Pourquoi la référence à la Seconde Guerre mondiale est-elle toujours aussi prégnante ?
C’est une façon de réactiver toute la mythologie de la grande guerre patriotique. À partir des années 1950, les Russes grandissent dans le mythe héroïque du sacrifice atroce de l’URSS durant la Seconde Guerre mondiale. En Ukraine, Vladimir Poutine parle de guerre contre les nazis. Cela nous semble lunaire mais c’était le seul format qu’il pouvait utiliser pour réactiver le mythe.

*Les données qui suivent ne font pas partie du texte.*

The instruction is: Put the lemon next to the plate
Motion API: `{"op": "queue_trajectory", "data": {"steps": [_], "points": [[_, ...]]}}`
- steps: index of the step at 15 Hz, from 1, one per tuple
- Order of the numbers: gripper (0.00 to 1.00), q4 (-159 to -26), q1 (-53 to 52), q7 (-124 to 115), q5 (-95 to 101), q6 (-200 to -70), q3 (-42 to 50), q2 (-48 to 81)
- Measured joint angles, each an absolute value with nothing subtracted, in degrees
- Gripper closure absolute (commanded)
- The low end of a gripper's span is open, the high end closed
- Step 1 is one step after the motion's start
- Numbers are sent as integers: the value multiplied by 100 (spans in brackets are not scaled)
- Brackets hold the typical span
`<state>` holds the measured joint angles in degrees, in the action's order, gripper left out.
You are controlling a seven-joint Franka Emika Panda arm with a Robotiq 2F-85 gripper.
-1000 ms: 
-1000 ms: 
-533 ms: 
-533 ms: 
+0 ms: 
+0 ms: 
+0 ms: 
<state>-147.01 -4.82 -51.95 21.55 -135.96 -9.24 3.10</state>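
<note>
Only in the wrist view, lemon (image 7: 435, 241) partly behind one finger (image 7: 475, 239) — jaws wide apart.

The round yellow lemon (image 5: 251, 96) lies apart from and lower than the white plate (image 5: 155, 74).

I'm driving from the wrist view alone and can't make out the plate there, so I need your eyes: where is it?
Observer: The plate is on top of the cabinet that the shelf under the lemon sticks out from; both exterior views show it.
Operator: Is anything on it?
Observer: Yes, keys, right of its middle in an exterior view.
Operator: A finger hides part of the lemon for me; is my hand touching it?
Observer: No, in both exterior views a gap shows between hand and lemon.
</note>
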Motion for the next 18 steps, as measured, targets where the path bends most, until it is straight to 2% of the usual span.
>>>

Il semblerait que, pour l’instant, cela tient plus ou moins.
Avec la guerre en Ukraine, le masque est-il finalement tombé ? Le formalisme s’effondre…
Je crois qu’on a basculé dans quelque chose de différent. On n’est plus dans Le Mage du Kremlin, dans la manipulation. La première phase de la guerre en Ukraine, en 2014, était pleine d’actions couvertes, souvent avec de grosses ficelles, comme le déploiement d’hommes verts sans uniformes pour soutenir les sécessionnistes dans le Donbass. La forme était sauve. Fin février, on a basculé. On est face à la vérité nue. Face à la brutalité du pouvoir russe. Je pense que c’est une question de cycle. Poutine est arrivé à un point de son cycle, à une sorte de paroxysme. Il y a cette stratégie du chaos qui fait partie de son logiciel. Le faible qui n’a pas la force d’imposer son ordre peut avoir recours au chaos. C’est d’ailleurs ce qui m’inquiète un peu dans le scénario ukrainien. Il pensait avoir la force de renverser le gouvernement ukrainien et d’imposer le sien, ce n’est pas le cas.
Selon vous, l’Europe elle-même est désormais visée ?
Il n’y a aucun doute. Peut-on parler de menace militaire imminente pour autant ? Je ne sais pas. Mais Poutine comprend sans doute qu’il ne va pas pouvoir imposer son ordre, ni à l’Ukraine ni à l’Europe. Ne va-t-il pas faire tout son possible pour imposer le chaos à l’Occident en général ? Certainement. Il a tenté de le faire, avec des moyens plus subtils, ces dernières années. Il pourrait le faire encore davantage. J’ai l’impression qu’on aura jamais la paix avec Poutine.